I'm using VS2012 Ultimate for some embedded development in C. I compile the code with a platform abstraction and simulate it on my PC. Another person in the company uses CodeWarrior with a PPC abstraction layer and runs the thing on an MPC565 chip. The tasks on the embedded chip occasionally overrun the CPU or time boundaries.
There is quite a bit of trigonometry in the code. I know that the trig execution on the embedded chip is slow. How can I exaggerate the time spent in trig code on my PC? I'm thinking something like this:
#define cos(x) ({ while(asiTimeMsec64() % 10 != 0); cos(x);})
#define sin(x) ({ while(asiTimeMsec64() % 10 != 0); sin(x);})
#define tan(x) ({ while(asiTimeMsec64() % 10 != 0); tan(x);})
However, that code doesn't quite work. I get compiler errors about my cos
calls not returning a number. I would like some kind of spin-lock -- something that doesn't allow other threads to run.

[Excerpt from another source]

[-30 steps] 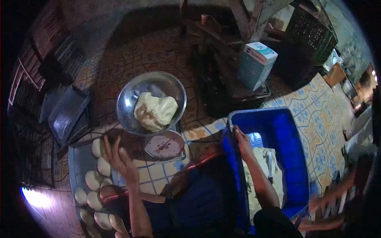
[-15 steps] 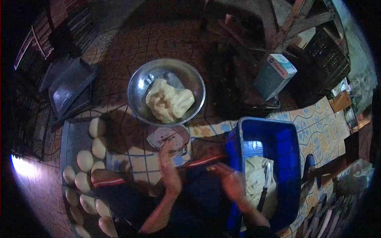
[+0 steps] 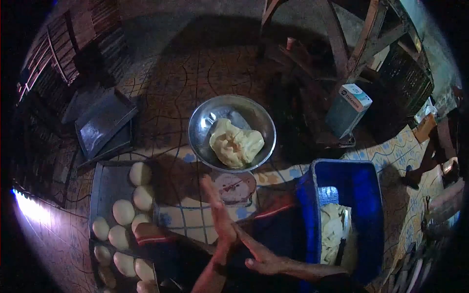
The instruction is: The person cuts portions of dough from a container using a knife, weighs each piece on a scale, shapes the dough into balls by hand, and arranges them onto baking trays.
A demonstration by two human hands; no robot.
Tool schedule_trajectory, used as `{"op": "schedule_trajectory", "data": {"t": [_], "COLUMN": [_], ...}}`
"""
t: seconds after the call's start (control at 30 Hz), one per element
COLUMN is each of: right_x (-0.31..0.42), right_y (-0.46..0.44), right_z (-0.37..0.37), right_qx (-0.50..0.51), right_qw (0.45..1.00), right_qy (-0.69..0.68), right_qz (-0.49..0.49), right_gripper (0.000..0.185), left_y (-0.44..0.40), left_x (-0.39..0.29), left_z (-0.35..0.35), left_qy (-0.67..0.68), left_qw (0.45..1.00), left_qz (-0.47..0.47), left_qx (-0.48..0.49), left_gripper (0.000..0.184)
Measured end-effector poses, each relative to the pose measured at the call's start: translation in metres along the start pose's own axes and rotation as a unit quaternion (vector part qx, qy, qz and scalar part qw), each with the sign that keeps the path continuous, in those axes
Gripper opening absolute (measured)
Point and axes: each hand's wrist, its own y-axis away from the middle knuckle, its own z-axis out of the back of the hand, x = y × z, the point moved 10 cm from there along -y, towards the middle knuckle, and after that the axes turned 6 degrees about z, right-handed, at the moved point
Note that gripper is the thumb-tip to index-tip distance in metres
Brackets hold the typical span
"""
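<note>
My left hand [image 3: 221, 215] is raised edge-on above my lap, fingers stretched upward, holding nothing that I can see. Against its palm near the wrist rest the stretched fingers of my right hand [image 3: 262, 256]. Just beyond them is a pinkish round plate [image 3: 235, 187] with dark specks. A shiny metal bowl [image 3: 198, 146] behind it holds a large lump of dough [image 3: 234, 144]. On the left, pale dough balls [image 3: 123, 212] sit in a grey tray [image 3: 110, 176]. To the right, a blue bin [image 3: 369, 219] contains more dough [image 3: 332, 229] with a knife [image 3: 346, 224] lying on it.
Empty dark trays [image 3: 105, 124] are stacked at the back left. A box [image 3: 348, 111] stands at the back right, near wooden beams [image 3: 364, 44]. Another person's leg [image 3: 425, 166] shows at the far right. Bright light [image 3: 31, 205] comes from the left edge.
My right hand has moved left, from beside the blue bin to my left hand, and touches it. The whole view has shifted, so the bowl, trays and bin appear lower and farther right.
</note>
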Motion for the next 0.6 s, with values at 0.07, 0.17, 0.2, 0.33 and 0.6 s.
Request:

How do I override the math.h trig functions to make them artificially slow?
I'm not sure if your macro idea would give you useful results but that's how you can you can make it work:
void slowup( )
{
while(asiTimeMsec64() % 10 != 0);
}
#define cos(x) (slowup(),cos(x))
...
or, using a function pointer:
double slowup( double (*trig)( double ), double val )
{
while(asiTimeMsec64() % 10 != 0);
return (*trig)( val );
}
#define cos(x) slowup(cos, x)
...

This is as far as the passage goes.